Bulwersującą historię wieloletniego psychicznego i fizycznego znęcania się nad dziećmi w Ośrodku Wychowawczym Sióstr Boromeuszek w Zabrzu opisuje Justyna Kopińska w "Dużym Formacie".
Z reportażu wyłania się obraz piekła, które dyrektora placówki, siostra Bernadetta, urządziła wychowankom. W ośrodku obowiązywał wymyślny system kar.
Znęcanie psychiczne było na porządku dziennym. Ale siostry wymierzały też kary cielesne - dziewczynkom wpychały mydło do ust, wiązały je też do słupów i kaloryferów. Chłopcy mieli jednak gorzej, bo jak wykazało śledztwo, siostra Bernadetta za złe zachowanie zamykała ich w jednym pomieszczeniu z nastolatkami, o których wiedziała, że mają skłonności pedofilskie.

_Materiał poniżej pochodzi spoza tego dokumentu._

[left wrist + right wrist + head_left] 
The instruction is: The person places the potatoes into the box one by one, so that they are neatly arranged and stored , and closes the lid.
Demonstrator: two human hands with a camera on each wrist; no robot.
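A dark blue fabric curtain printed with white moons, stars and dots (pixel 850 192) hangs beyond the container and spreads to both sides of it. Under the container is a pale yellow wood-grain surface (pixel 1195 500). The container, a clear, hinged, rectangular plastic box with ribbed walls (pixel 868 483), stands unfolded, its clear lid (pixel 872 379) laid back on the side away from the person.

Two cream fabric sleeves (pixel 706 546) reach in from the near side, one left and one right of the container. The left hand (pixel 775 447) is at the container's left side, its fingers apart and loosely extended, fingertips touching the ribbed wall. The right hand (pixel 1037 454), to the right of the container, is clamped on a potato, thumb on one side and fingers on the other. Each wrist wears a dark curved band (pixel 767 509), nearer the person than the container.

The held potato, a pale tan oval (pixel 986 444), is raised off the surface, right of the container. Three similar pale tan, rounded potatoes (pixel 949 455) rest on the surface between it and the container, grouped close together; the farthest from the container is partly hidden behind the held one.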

W aktach mowa wprost o gwałtach na kilkuletnich dzieciach.
W 2010 roku - siostra była dyrektorką przez 16 lat - sąd nie miał wątpliwości. Siostra Bernadetta i jej pomocnica zostały skazane za przemoc fizyczną i psychiczną oraz podżeganie do aktów pedofilskich. Wyrok był jednak łagodny. Szefowa ośrodka dostała 2 lata w zawieszeniu.
Rok później kara została zamieniona na wyrok bezwzględnego więzienia. Siostra do dzisiaj chodzi jednak wolno, bo co roku składa przychodnie rozpatrywane wnioski o odroczenie. Powołuje się przy tym na zły stan zdrowia oraz podeszły wiek. Szczególnie to drugie dziwi skoro dotyczy 59-letniej kobiety.
Data publikacji "Dużego Formatu" wydaje się nieprzypadkowa. Już 24 kwietnia sąd zdecyduje, czy tak jak dotychczas, odroczyć karę o 12 miesięcy.